Machine Descriptions

Machine 1:


Hostname: vishwamitra.it.mitp

IP Address: 10.1.30.99

CPU: Pentium 4 (1.4 GHz)

Memory (RAM): 256 MB

Hard disk: 30 GB

Network Card: 100 MBps

Condor Version: 6.6.8

Operating System: Red Hat Linux EL 3 Enterprise Edition

Physical Location: Internet Center control room


Machine 2:

Hostname: shandilya.it.mitp

IP Address: 10.1.30.105

CPU: Pentium 4 (1.4 GHz)

Memory (RAM): 256 MB

Hard disk: 30 GB

Network Card: 100 MBps

Condor Version: 6.6.8

Operating System: CERN Edition GNU/Linux 7.3

Physical Location: Software Lab 4


Machine 3:

Hostname: ganga.it.mitp

IP Address: 10.1.30.206

CPU: Pentium 4 (1.4 GHz)

Memory (RAM): 256 MB

Hard disk: 30 GB

Network Card: 100 MBps

Condor Version: 6.6.8

Operating System: Fedora Project GNU/Linux Core 3

Physical Location: Software Lab 4


Machine 4:

Hostname: vayu.it.mitp

IP Address: 10.1.30.4

CPU: Pentium 4 (1.4 GHz)

Memory (RAM): 256 MB

Hard disk: 30 GB

Network Card: 100 MBps

Condor Version: 6.6.8

Operating System: Red Hat GNU/Linux 9

Physical Location: Software Lab 2,3 Control Room


Machine 5:

Hostname: minix.it.mitp

IP Address: 10.1.30.25

CPU: Pentium Mobile 4 (2.13 GHz)

Memory (RAM): 256 MB

Hard disk: 30 GB

Network Card: 100 MBps

Condor Version: 6.6.8

Operating System: Debian GNU/Linux Sarge

Physical Location: Personal Laptop




Network Description

Ethernet 100Mbps, UTP CAT 5 Cabling




  1. Tests Conducted:


The tests consists of the following jobs to be submitted to Condor:


  1. host_job.sh


This is a simple shell script which will execute on the target machine. It will sleep for some amount of time (passed as command line argument), and then terminate. It will for the purpose of establishing the identity of the machine it is executing upon will print the name of the host it is executing upon and the process id it has got. It will additionally also describe the command line arguments passed to it, and the exact location of the binary on the executing machine.


  1. pi_calc.c


This program is written in C and will calculate the value of Pi to the no of places given as a command line argument. This is a typical example of long running job. This job is included in the test suite to test if the information is lost on the disturbance of the executing machine. The no of places supplied must be the power of 2. This job prints the Pi value thus calculated on to the stdout, which is redirected to a file pi_calc.out.


The rest of the programs are of Monte Carlo simulations, these form the typical problems executed on the grid for High Energy Physics experiments.

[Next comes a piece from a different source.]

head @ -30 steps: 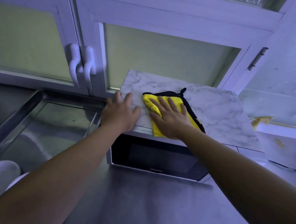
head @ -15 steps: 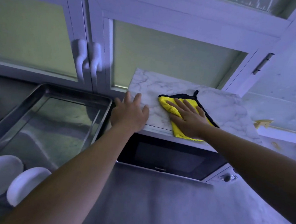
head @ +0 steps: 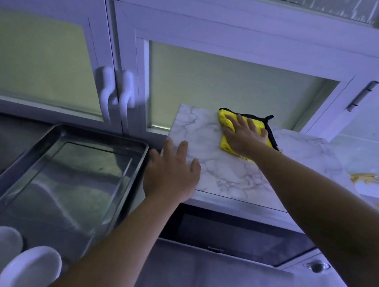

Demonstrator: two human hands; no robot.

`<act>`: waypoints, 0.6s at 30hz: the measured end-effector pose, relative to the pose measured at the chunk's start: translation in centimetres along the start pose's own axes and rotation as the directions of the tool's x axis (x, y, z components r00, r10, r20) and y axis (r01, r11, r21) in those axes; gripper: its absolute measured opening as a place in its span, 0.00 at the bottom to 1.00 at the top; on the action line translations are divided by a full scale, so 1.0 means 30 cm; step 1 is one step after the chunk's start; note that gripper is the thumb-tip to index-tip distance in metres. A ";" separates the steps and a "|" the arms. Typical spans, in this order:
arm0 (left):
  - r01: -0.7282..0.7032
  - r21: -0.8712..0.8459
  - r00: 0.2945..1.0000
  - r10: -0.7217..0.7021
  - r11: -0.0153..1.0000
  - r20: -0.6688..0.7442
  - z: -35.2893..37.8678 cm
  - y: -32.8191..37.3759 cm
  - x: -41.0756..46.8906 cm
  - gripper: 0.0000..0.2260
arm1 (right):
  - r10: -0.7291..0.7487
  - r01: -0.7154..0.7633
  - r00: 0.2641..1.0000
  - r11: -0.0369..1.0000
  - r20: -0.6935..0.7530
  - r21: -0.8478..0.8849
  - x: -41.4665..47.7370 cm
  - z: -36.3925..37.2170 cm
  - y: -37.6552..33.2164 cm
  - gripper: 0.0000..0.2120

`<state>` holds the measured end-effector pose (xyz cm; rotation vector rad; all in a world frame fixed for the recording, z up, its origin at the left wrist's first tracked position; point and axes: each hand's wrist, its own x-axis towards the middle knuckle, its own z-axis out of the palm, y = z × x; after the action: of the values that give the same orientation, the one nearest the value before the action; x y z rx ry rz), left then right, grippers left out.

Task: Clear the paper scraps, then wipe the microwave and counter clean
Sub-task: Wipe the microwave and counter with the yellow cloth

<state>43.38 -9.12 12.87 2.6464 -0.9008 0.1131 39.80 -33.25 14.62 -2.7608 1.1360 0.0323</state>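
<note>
Pressing cloth (head: 227,145) farther back than before

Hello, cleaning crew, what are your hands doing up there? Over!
Right hand flat on the cloth, pressing it on the microwave top. Left hand flat on the front left corner. No scraps on top, nothing in the way.

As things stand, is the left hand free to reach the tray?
Probably yes: the left hand rests flat on the microwave top's left edge, holding nothing, with the tray just beside it and nothing between.
</note>
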 end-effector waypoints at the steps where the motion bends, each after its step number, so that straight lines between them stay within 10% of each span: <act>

The Monte Carlo technique is a very flexible method for simulating light propagation in tissue. The simulation is based on the random walks that photons make as they travel through tissue, which are chosen by statistically sampling the probability distributions for step size and angular deflection per scattering event. After propagating many photons, the net distribution of all the photon paths yields an accurate approximation to reality.


  1. tiny_mc.c


Simulates light propagation from a point source in an infinite medium with isotropic scattering. The entire source for this program fits on a single page and is a good way to get an overview of the entire Monte Carlo process.

  1. small_mc.c


Simulates light propagation from normal irradiation of a semi-infinite medium with anisotropic scattering. It calculates the volumetric heating as a function of depth. This program takes two whole pages, but is very handy for a bunch of problems.


  1. time_mc.c


Simulates the time resolved backscattering of a semi-infinite medium with anisotropic scattering. This program is adapted from small_mc.c above, and shows how simply time resolved simulations can be done.


  1. cvh_pass.c


The last program of the suite is a an implementation of the brute force password cracking method on the grid. It uses the brute force method to guess a password. It also displays the time taken for it to complete. For benchmarking purposes, this ouput of the program can be used. This is also a typical example of long running jobs submitted to the Grid for solutions. It can also be used constructively to test the strength and quality of the password chosen.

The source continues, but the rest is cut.